Ajoelhei-me e comecei a abrir os
volumes, tirando com cuidado as fitas adesivas. Afinal esses enfeites teriam de
voltar para essas mesmas caixas e ficar hibernando por mais um ano ao final das
“festas”. Eu sempre preservava o maior número de caixas do ano anterior pois aquelas que
conseguia no mercado atualmente estavam
cada vez mais fracas... a cada ano que passava...assim como mais pálida essa
confraternização. Não pense que isso é amargura, ressentimento, ou qualquer
outro sentimento auto depreciativo. É apenas e tão somente uma constatação. Os
Natais estão se esmaecendo como névoa da madrugada que não resiste ao calor do
nascer do Sol. O tom de urgência, de celeridade e, de muita falsidade, estão
cada vez mais presentes e tornam-se a tônica das reuniões de família. Todos tem
de ir para mais algum lugar depois daqui, porque a família cresceu, tem o
filho, a filha, enfim alguém mais em um outro lugar que também precisa da
atenção deste ou daquele. Não que isso seja errado, realmente todos precisam
ser acolhidos e acarinhados no Natal...ou melhor...em qualquer época do ano,
mas isso não justifica, ao meu ver, o aspecto formal e apenas social que as
festas natalinas se caracterizaram no
decorrer dos últimos tempos. O motivo espiritual, o motivo verdadeiro dessa
comemoração há muito foi relegado a um segundo plano, impondo-se como relevante
os pratos que serão servidos na ceia, as roupas novas que serão usadas e a
discussão das conquistas materiais conseguidas ao longo do ano que está
terminando. Isso é que me incomoda. A falta do SER em detrimento ao TER.
Lembro-me,
quando ainda adolescente, logo após o término da 2ª Guerra, quando o mundo
estava se recuperando de seis anos de combates, mortes e desgraças que meu Pai
me disse:
“- Margaux...minha
filhinha...esse ano nosso Natal vai ser diferente. Não teremos alguns presentes
e talvez a ceia de Natal seja um pouco modificada.”
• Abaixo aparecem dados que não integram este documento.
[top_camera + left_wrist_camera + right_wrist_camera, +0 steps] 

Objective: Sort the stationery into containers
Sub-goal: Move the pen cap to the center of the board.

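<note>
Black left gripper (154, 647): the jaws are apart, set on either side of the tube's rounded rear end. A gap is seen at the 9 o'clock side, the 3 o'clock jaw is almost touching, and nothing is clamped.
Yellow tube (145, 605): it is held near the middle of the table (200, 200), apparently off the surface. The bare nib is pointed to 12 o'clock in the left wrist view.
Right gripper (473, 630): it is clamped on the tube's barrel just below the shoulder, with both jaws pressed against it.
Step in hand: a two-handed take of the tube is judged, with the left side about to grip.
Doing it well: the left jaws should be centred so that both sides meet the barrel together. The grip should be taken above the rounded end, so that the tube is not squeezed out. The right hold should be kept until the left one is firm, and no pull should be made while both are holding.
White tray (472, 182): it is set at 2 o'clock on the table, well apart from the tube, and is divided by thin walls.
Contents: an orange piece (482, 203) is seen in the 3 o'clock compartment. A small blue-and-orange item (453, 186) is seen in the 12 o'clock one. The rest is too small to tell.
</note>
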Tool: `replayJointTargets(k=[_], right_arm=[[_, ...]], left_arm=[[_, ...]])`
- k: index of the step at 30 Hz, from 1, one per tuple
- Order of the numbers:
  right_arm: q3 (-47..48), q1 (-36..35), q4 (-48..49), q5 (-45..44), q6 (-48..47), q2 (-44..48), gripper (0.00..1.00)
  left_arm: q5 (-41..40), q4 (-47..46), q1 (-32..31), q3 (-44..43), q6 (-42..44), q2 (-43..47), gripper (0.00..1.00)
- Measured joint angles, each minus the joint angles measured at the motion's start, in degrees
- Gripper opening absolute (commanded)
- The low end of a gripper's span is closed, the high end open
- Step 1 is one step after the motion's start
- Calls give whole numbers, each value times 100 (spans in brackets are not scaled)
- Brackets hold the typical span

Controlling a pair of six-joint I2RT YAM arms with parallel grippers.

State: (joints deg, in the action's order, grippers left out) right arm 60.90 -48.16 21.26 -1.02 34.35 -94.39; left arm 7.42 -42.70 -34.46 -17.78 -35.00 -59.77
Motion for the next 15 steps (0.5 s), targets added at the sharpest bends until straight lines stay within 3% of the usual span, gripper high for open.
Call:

Olhei para mamãe, que estava com
os olhos cheios de lágrimas, e perguntei:
- Mamãe, ainda estamos de luto
pelo George , por isso não vamos comemorar o Natal ?
- Não minha filha, é que não
temos dinheiro para comprar as coisas para o Natal, nem os presentes. E quanto
ao George não se preocupe pois onde ele está agora sempre é Natal.
George era meu irmão mais velho,
bem mais velho, e havia falecido durante uma batalha contra os alemães no leste
da Europa. A última imagem que tenho dele é vendo o seu embarque na Base Aérea
de Nova York, em direção a Europa, para combater Hitler – como ele dizia -.
Após alguns meses recebemos um telegrama, e uma caixinha marrom contendo as
placas identificativas dele, entregues por um sargento da intendência ao meu
Pai. E tudo isso ocorreu perto do Natal.
Foi vovó, a mãe de papai, quem
salvou a situação, levantando o “moral da tropa” como ela dizia.
- Vamos comemorar o Natal sim! –
disse vovó SARAH com ênfase - .... Mas de um jeito diferente.... Sem presentes,
rapapés sociais, ou comidas nababescas. Esse será um Natal de Oração ! Vamos
dar uns aos outros os melhores presentes que temos dentro de nós: o AMOR – A
FRATERNIDADE – A SOLIDARIEDADE... e
quanto a ceia....bem com certeza Frank vai assar aquelas castanhas no tambor,
como faz todo ano...pois bem! vamos buscá-las, lá na pracinha, e elas serão
nossa ceia. E você Rute – disse vovó falando com minha mãe – prepare aquela
bebida com gengibre e salsaparrilha que será o nosso ponche natalino.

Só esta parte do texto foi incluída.